* **Task details**:
Leaving out the pictures, retype the lines from the beginning of the listing through the line containing "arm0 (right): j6".

::::::

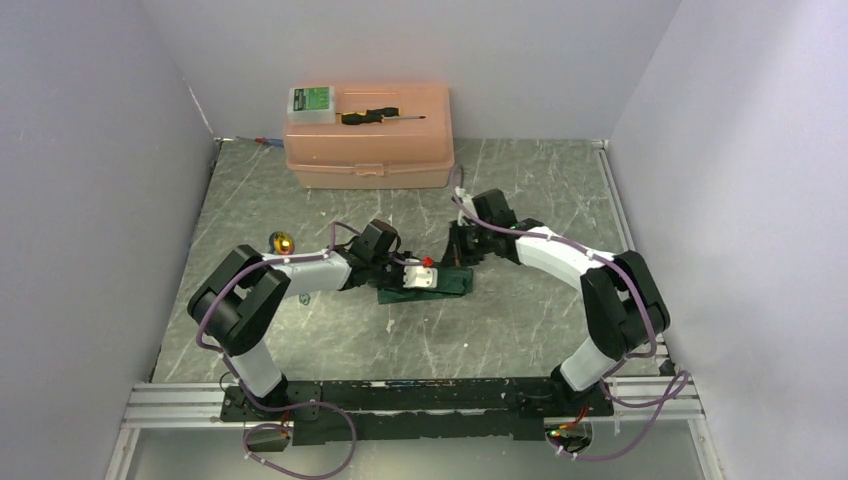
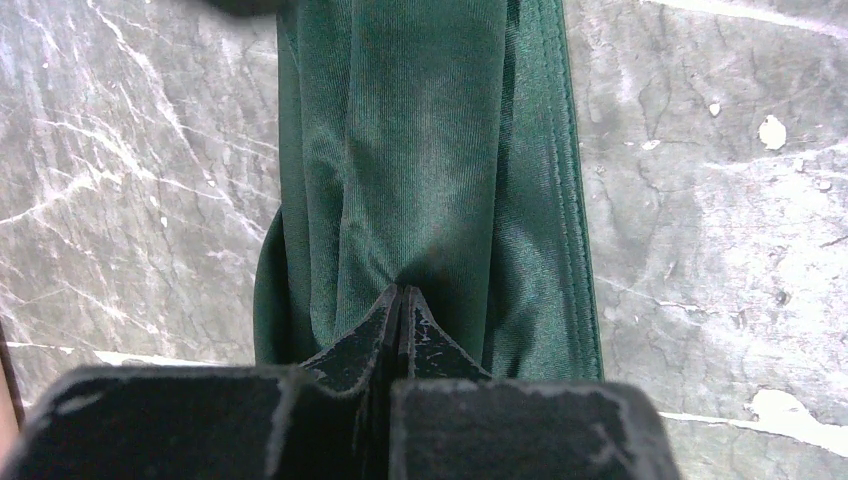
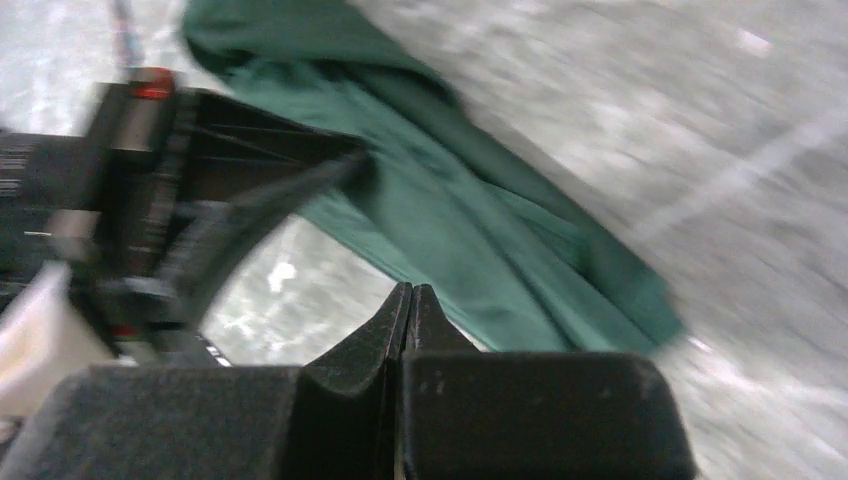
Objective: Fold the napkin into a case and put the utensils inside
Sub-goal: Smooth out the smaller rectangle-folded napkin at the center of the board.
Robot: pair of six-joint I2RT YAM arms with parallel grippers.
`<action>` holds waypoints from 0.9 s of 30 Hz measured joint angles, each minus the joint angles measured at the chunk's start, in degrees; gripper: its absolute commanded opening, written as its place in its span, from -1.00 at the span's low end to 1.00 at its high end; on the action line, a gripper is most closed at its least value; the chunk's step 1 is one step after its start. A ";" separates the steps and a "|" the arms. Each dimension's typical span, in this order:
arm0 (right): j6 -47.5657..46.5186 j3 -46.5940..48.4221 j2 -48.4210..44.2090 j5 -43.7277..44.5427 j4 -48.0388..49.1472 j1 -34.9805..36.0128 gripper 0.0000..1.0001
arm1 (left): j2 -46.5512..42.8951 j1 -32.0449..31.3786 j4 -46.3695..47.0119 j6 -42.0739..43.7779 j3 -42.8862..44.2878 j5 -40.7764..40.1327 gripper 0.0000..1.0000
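**Both grippers clenched at the green napkin, box shut at the back**

Well beyond the left gripper point(image 2: 400, 300), at the far wall, stands a pale pink plastic box with a lid point(image 1: 368, 150); the lid is down and what is inside cannot be told; on the lid lie a small white-and-green flat case point(image 1: 312, 103) to the left and a black-and-yellow-handled screwdriver point(image 1: 380, 116) just right of it, its shaft pointing right.

On the grey marbled tabletop point(image 1: 300, 340), behind and left of the left gripper and beside its forearm, sits the shiny gold rounded head of a utensil point(image 1: 282, 241), apart from the cloth.

The left gripper's jaws are pressed together and pinch a fold of the dark green soft cloth napkin point(image 2: 430, 170); in its wrist view the cloth runs straight ahead from the fingertips in a long bunched band, creases gathering at the tips, a hemmed edge along the right.

The right gripper point(image 3: 410, 295) faces the left one across the napkin; its jaws are clenched too; the bunched cloth lies just ahead and to the right of its tips; whether they nip the edge cannot be told, as that view is blurred.
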 measured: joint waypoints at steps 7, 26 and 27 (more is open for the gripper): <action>5.29 2.93 7.61 -5.31 10.01 7.76 -1.00 | -0.22 -0.09 -0.09 0.00 -0.17 -0.15 -0.95; 8.90 2.32 16.70 -5.90 16.59 6.84 -1.00 | -1.14 0.22 -11.19 -11.61 8.85 -4.55 0.06; 8.94 2.10 16.68 -6.01 16.96 6.82 -1.00 | -1.44 0.50 -12.98 -12.85 10.56 -4.52 0.09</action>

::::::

* **Task response**:
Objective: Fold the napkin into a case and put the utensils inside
Sub-goal: Smooth out the smaller rectangle-folded napkin at the center of the board.
Robot: pair of six-joint I2RT YAM arms with parallel grippers.
`<action>` holds waypoints from 0.9 s of 30 Hz measured joint angles, each minus the joint angles measured at the chunk's start, in degrees; gripper: its absolute commanded opening, written as its place in its span, from -1.00 at the span's low end to 1.00 at its high end; on the action line, a gripper is most closed at its least value; the chunk's step 1 is one step after its start. A ";" separates the steps and a "|" the arms. Each dimension's typical span, in this order:
arm0 (right): j6 -47.5657..46.5186 j3 -46.5940..48.4221 j2 -48.4210..44.2090 j5 -43.7277..44.5427 j4 -48.0388..49.1472 j1 -34.9805..36.0128 gripper 0.0000..1.0001

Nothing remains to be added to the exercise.